**Work required**. Below are the entries. Transcribe exactly the lines from the one with "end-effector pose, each" through the one with "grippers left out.", ends included, and leave out all others.

Items listed in a dataset
◆ ◆ ◆ ◆ ◆

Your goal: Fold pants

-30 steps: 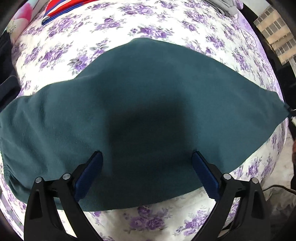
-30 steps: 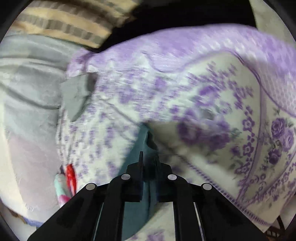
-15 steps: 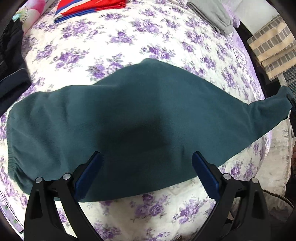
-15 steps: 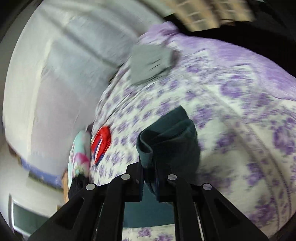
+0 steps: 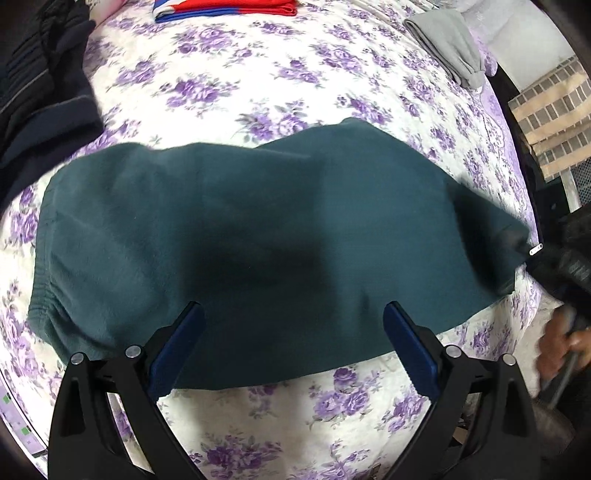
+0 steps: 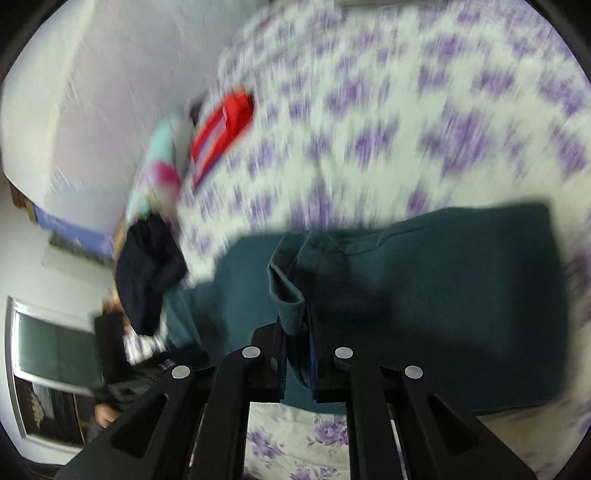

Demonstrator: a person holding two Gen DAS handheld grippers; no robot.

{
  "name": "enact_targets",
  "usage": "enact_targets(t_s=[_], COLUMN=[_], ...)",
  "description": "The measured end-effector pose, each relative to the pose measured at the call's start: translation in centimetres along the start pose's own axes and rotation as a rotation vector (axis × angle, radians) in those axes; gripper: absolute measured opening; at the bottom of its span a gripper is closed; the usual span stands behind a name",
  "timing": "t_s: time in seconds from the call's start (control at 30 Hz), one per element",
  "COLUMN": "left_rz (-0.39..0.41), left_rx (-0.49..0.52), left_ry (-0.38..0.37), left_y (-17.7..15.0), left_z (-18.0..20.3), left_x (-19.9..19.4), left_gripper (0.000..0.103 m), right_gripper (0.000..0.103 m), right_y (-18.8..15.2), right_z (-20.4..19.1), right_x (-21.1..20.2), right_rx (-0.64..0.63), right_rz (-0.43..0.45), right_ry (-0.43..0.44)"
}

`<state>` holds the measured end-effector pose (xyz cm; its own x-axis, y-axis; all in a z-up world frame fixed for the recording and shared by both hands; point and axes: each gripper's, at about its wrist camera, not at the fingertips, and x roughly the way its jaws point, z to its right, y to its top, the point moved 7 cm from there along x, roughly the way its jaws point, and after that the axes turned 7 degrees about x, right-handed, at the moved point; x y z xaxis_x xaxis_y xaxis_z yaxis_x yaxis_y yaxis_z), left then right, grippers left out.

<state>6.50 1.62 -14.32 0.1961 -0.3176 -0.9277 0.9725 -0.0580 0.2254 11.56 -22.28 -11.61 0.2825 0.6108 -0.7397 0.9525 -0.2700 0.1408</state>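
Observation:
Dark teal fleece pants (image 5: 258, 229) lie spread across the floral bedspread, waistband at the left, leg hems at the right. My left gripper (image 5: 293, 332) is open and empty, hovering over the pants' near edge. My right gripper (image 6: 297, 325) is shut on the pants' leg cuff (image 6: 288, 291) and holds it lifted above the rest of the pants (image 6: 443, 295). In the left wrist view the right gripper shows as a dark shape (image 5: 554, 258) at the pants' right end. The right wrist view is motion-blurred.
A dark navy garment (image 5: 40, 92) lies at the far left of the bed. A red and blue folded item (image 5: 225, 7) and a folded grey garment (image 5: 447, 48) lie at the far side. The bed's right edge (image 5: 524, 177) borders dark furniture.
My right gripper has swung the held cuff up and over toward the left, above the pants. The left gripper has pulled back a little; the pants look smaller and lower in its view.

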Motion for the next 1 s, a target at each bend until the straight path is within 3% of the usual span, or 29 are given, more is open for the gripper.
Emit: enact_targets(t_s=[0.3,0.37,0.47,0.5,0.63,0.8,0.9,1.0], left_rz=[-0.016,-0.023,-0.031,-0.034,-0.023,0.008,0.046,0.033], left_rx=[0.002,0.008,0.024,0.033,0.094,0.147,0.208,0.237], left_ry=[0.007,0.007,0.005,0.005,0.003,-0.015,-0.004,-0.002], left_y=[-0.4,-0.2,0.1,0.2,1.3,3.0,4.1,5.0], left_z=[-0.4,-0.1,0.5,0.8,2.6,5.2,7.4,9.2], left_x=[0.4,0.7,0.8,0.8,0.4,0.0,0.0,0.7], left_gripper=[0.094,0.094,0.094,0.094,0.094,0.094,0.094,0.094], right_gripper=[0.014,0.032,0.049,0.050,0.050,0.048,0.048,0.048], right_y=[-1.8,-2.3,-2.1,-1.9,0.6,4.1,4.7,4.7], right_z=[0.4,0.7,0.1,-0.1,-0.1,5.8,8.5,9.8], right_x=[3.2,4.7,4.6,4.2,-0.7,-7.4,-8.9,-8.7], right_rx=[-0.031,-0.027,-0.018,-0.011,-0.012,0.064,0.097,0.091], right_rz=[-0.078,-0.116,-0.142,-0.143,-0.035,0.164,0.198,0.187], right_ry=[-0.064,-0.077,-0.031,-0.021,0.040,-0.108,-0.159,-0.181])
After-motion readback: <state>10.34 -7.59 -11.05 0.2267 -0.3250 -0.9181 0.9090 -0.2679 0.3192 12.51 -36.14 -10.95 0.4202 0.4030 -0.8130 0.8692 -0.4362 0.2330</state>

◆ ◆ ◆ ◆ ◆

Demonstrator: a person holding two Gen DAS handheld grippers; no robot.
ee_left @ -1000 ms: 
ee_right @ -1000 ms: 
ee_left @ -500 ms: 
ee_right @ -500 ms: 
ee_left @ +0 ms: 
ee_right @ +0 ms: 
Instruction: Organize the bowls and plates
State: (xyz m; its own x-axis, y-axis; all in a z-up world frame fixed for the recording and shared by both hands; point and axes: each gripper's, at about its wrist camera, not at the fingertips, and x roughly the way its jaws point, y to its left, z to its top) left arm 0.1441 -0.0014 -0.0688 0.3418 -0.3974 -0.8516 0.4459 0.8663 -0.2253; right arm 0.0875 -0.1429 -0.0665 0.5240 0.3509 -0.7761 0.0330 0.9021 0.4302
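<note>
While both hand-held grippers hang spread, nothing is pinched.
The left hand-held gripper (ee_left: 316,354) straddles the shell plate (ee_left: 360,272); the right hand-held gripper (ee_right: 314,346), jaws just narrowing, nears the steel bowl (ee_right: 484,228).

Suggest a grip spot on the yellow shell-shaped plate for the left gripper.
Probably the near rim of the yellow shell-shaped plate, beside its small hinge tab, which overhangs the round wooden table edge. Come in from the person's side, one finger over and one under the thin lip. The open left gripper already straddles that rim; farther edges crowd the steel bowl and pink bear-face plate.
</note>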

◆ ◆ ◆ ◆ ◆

**Written answer**.
  "description": "The measured end-effector pose, each relative to the pose measured at the call's start: translation in centimetres along the start pose's own axes and rotation as a rotation vector (axis × angle, radians) in those axes; gripper: absolute measured opening; at the bottom of its span a gripper is closed; the usual span stands behind a name",
  "timing": "t_s: time in seconds from the call's start (control at 30 Hz), one per element",
  "COLUMN": "left_rz (-0.39..0.41), left_rx (-0.49..0.52), left_ry (-0.38..0.37), left_y (-17.7..15.0), left_z (-18.0..20.3), left_x (-19.9..19.4), left_gripper (0.000..0.103 m), right_gripper (0.000..0.103 m), right_y (-18.8..15.2), right_z (-20.4..19.1), right_x (-21.1..20.2), right_rx (-0.64..0.63), right_rz (-0.43..0.45), right_ry (-0.43..0.44)"
}

`<state>` holds the measured end-effector pose (xyz cm; its own x-axis, y-axis; all in a z-up world frame fixed for the recording and shared by both hands; point and axes: each gripper's, at about its wrist camera, not at the fingertips, and x roughly the way its jaws point, z to its right, y to its top, the point moved 7 cm from there along x, roughly the way its jaws point, and after that the axes turned 7 degrees about x, right-handed, at the moved point; x y z xaxis_x xaxis_y xaxis_z yaxis_x yaxis_y yaxis_z), left then right, grippers left out.

Output is finished, and nothing else is required.